Could I Have This Dance

Occasionally, someone strolls into my life and just fits right in and becomes an instant friend. Today I get to introduce you to one of those people. Briton of Punk Rock Papa is one of the kindest bloggers on the internet. He is always quick to help out if you need something or to just send a “how’s it going?” message. He makes me laugh, and hearing him talk about his wife,  his twin toddlers, and brand new baby boy warms my heart.  Please give a warm welcome to my new friend, Briton. 


What an honor to be here!

After talking to Mandi, I ran out and bought some shoes to dance and groove in. Then I realized, I can’t dance!

Much to the dismay of probably every follower of Mandi’s, I am not the cool gay Briton she danced with in Kansas City.

My insecurity is rising and anxiety from being in over my head is swelling to a burst of full-blown panic attack.

I must find something interesting to share with the one or two people who haven’t yet exited the screen when they realized I am not Gay Briton from Kansas City.


When my wife and I found out we were having twins, I almost fainted. Tunnel vision set in. My life flashed before my eyes. There was no way I could handle two babies at once!
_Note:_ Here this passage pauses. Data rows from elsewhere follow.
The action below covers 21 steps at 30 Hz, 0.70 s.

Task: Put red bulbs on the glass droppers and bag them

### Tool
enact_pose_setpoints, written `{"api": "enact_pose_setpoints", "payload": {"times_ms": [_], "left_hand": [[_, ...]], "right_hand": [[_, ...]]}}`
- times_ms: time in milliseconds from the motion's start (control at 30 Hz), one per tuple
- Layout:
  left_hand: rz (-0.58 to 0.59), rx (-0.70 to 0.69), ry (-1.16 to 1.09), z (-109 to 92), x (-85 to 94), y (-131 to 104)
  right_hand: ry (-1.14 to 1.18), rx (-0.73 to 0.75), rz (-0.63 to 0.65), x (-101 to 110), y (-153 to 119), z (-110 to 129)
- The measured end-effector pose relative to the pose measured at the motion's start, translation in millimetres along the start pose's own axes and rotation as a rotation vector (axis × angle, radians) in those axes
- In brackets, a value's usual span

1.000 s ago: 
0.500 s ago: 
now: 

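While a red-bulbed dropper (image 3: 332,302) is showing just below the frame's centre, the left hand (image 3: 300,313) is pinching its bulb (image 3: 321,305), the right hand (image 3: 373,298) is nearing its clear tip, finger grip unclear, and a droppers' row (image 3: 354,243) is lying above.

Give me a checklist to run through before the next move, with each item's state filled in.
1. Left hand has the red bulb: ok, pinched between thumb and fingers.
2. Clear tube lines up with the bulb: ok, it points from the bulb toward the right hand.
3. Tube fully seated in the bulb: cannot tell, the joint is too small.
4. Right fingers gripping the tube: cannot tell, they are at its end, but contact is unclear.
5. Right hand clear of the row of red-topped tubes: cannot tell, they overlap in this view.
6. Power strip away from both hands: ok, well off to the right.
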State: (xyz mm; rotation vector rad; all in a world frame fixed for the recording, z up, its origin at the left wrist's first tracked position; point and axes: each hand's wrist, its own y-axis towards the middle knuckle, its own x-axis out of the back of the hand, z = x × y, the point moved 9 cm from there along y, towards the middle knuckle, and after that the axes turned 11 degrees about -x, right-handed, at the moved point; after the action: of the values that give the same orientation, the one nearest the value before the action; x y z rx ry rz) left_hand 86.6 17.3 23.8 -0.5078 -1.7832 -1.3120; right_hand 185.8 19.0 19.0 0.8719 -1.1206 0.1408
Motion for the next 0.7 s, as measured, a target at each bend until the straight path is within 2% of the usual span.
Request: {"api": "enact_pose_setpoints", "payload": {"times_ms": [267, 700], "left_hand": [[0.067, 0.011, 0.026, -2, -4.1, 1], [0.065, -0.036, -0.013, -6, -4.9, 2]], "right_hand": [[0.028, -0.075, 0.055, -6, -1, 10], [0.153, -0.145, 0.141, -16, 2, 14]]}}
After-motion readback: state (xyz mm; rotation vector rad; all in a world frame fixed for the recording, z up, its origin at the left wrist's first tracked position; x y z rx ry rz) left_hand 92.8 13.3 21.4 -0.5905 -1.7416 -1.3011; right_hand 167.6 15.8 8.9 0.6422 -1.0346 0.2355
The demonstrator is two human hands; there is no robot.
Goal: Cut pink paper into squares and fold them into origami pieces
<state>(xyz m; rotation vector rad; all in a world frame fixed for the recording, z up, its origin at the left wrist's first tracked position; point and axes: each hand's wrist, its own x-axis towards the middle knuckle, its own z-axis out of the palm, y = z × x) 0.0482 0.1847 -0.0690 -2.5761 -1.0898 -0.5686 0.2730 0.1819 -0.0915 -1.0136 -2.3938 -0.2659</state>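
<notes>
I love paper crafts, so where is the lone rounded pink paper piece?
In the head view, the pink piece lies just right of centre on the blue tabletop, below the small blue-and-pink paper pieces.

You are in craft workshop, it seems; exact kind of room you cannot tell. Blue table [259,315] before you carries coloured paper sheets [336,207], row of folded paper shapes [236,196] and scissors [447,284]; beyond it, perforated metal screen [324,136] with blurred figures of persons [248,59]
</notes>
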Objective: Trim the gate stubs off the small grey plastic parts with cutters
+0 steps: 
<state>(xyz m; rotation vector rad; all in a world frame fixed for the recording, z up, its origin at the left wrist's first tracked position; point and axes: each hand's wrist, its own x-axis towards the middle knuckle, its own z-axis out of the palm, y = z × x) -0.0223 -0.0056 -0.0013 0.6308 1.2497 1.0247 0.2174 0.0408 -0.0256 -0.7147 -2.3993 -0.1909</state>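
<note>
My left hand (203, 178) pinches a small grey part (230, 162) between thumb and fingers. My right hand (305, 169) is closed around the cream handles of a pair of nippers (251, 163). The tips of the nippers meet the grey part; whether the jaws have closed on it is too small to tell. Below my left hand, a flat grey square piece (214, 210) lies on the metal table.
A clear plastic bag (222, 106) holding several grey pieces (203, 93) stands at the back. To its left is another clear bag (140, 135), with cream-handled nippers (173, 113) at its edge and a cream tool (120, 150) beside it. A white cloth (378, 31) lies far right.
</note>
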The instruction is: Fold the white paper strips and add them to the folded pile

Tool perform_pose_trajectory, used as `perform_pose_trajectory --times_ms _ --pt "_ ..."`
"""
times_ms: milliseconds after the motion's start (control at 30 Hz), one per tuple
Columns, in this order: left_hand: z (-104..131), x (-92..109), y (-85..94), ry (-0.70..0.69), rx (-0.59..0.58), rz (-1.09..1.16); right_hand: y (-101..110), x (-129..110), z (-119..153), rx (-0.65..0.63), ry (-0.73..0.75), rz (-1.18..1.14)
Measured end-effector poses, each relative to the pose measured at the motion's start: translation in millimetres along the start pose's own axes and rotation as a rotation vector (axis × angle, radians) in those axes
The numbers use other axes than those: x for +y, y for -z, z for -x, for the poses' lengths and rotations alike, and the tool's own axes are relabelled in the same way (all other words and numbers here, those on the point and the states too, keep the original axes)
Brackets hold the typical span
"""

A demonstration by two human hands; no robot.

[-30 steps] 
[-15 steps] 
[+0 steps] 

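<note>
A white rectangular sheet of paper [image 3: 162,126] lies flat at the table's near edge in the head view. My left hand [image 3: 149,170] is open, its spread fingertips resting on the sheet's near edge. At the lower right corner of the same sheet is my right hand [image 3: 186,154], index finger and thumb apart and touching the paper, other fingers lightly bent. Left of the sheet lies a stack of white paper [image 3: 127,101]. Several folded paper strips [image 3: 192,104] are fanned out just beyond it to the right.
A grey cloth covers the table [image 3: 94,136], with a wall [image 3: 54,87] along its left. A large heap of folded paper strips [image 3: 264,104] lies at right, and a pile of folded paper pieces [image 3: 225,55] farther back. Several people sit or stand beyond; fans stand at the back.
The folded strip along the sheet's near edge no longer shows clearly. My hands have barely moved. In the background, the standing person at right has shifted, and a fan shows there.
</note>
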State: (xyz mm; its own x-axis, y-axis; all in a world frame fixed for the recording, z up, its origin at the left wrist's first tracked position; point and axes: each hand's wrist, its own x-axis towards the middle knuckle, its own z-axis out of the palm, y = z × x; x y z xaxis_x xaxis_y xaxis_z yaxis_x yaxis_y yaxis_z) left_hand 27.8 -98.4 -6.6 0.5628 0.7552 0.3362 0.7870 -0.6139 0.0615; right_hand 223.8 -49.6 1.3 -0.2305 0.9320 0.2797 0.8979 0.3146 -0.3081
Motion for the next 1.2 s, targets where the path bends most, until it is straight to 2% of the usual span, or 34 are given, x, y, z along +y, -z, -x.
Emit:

Eight months and a scary emergency C-section later, there I was! Holding two of the most handsome babies to ever grace the world with their beauty and life. (I’m allowed to be biased; I made these little guys with my skilled unprotected coitus). I assume parents everywhere know that feeling when they first hold their offspring – the swell of happiness and love that fills your chest. It’s a really spiritual moment, even for those not spiritually inclined. You feel the bond, like an invisible umbilical cord, between you and the child.

I didn’t sleep for a month after my kids were born. Absolutely terrified of SIDS, I would get out of bed intermittently and jab my kids in the stomach with a finger to make sure they were still alive. If I was working, the wife would get a “poke the babies” text.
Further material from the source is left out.